-------- Exercise inputs --------
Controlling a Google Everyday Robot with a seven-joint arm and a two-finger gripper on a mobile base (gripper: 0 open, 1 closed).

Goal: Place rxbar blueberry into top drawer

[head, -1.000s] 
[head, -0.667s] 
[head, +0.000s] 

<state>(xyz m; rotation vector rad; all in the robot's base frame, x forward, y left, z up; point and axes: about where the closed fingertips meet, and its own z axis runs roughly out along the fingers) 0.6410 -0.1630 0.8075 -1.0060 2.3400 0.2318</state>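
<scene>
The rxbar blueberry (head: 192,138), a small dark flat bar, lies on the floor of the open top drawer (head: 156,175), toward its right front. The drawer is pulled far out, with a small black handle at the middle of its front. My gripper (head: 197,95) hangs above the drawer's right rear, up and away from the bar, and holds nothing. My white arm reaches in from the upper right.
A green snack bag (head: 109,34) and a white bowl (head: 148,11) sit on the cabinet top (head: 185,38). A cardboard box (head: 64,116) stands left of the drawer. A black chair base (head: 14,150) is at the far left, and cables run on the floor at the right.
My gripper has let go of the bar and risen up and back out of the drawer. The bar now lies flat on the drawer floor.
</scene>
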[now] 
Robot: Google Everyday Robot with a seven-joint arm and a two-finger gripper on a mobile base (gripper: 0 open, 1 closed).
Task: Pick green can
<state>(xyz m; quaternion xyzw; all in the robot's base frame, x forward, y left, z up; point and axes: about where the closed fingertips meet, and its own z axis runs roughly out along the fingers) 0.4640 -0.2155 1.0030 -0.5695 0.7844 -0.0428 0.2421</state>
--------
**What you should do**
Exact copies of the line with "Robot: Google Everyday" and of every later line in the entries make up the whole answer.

**The answer**
Robot: Google Everyday Robot with a seven-joint arm and a two-finger gripper on a mobile base (gripper: 0 open, 1 closed).
Task: Pick green can
<state>(xyz m; quaternion xyzw; all in the robot's base frame, x forward, y left, z up; point and axes: about where the closed fingertips meet, and its own z axis runs roughly out along the fingers) 0.4640 -0.2155 1.0030 -0.5695 0.7844 -0.0428 0.2421</state>

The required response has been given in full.